## PROBLEM TO WORK ON
Among the lines below, keep only those from the one containing "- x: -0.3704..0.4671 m" through the one containing "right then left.", and reproduce them exactly.
** GIVEN DATA follows **
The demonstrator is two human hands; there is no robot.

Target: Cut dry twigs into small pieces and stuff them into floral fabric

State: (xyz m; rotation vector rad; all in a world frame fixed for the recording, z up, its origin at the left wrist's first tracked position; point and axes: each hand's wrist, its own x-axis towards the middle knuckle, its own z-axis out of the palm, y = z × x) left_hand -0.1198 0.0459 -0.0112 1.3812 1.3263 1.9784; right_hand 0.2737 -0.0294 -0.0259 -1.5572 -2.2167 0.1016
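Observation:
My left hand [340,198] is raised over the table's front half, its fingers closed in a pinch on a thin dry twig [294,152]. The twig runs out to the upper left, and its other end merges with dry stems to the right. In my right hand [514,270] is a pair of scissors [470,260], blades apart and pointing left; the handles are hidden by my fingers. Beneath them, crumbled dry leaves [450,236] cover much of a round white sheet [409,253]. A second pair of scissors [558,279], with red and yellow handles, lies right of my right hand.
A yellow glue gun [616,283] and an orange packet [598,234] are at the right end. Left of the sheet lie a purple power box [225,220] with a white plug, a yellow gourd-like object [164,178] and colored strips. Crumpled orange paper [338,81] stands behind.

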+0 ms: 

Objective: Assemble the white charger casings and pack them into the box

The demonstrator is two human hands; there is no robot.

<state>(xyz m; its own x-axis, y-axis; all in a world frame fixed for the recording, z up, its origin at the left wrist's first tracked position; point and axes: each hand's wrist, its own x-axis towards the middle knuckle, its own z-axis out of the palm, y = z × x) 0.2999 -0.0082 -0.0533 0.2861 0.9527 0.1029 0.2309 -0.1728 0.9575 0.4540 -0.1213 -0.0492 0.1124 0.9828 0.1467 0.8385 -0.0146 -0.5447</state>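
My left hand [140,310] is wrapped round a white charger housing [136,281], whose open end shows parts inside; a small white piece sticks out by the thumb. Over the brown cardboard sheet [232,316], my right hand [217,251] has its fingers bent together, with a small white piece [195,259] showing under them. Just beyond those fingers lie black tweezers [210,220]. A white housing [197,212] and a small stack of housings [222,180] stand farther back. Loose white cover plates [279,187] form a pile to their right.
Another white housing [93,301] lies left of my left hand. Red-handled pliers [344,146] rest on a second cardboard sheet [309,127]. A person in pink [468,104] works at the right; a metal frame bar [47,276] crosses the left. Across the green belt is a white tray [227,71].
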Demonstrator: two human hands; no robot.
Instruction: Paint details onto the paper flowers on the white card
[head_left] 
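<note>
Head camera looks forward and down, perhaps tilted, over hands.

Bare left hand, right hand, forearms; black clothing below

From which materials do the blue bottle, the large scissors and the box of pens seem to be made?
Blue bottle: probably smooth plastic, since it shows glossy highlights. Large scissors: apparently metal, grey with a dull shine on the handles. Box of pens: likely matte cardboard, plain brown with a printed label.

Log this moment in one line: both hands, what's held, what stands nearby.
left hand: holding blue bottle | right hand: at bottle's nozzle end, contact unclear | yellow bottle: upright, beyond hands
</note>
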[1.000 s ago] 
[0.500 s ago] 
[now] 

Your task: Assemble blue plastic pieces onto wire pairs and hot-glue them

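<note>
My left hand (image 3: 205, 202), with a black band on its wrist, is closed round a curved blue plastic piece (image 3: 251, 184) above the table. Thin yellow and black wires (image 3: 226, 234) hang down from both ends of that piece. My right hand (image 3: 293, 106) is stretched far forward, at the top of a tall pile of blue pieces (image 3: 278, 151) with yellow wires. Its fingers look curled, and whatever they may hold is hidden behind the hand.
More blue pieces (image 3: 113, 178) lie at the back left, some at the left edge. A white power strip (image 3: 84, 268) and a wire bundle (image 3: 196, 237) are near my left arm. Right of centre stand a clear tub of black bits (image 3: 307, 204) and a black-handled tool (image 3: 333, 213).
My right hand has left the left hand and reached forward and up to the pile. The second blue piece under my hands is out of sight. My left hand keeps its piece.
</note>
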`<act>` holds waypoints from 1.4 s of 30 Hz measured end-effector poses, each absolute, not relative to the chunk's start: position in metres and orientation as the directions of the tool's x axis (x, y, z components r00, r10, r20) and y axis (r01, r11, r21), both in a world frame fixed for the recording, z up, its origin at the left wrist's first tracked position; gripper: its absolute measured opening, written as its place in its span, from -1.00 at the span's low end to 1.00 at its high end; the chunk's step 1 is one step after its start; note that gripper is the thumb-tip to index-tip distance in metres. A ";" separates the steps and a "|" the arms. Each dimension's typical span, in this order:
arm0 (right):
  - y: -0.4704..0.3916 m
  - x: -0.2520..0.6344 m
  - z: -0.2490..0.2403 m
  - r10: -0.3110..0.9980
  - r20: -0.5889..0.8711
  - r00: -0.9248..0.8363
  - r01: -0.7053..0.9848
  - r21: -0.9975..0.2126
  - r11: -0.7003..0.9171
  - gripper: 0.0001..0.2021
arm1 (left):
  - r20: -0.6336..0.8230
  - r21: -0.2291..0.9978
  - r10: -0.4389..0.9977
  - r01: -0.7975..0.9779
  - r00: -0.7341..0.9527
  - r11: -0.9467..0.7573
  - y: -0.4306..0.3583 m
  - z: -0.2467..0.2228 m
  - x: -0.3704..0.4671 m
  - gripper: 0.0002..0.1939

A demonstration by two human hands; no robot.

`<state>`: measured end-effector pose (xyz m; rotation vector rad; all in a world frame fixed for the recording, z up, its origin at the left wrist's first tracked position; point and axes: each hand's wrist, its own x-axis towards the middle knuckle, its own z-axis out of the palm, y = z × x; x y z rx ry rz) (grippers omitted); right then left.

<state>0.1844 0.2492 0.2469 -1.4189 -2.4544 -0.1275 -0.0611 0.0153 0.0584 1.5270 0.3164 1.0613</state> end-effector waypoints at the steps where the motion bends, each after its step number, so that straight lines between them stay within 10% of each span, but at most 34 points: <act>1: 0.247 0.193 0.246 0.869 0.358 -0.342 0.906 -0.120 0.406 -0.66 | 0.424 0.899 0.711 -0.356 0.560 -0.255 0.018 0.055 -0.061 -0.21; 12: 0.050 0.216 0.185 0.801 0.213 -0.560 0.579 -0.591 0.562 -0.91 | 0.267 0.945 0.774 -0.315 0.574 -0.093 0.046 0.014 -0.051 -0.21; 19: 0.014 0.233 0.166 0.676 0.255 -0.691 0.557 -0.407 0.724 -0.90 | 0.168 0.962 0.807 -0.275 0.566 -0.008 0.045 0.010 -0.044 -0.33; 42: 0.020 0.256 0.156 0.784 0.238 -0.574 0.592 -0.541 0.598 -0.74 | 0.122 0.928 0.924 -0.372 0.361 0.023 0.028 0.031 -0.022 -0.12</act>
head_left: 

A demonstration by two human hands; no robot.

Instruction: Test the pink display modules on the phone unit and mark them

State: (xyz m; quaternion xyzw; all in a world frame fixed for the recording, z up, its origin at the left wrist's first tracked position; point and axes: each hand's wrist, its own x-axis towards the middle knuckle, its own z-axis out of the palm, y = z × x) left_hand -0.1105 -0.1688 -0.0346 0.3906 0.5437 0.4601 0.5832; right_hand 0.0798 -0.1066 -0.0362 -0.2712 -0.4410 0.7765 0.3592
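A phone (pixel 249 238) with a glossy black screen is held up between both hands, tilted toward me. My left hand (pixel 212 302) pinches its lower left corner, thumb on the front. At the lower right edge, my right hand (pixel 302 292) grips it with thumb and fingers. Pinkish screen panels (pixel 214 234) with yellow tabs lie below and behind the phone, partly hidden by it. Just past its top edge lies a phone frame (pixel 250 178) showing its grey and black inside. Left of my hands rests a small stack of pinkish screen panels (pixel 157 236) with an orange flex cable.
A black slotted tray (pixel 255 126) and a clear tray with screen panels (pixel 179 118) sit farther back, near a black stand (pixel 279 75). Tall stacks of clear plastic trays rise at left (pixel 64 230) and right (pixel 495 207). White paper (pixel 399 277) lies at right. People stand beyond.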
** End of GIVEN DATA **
## WRITTEN RESPONSE
  - x: -0.3704..0.4671 m
  - gripper: 0.0002..0.1939

A demonstration by two human hands; no robot.

`<state>`: measured end-effector pose (xyz m; rotation vector rad; all in a world frame fixed for the recording, z up, its origin at the left wrist's first tracked position; point and axes: each hand's wrist, its own x-axis towards the middle knuckle, its own z-axis out of the palm, y = z × x; x y z rx ry rz) (grippers omitted); right then left.

No further output is expected here.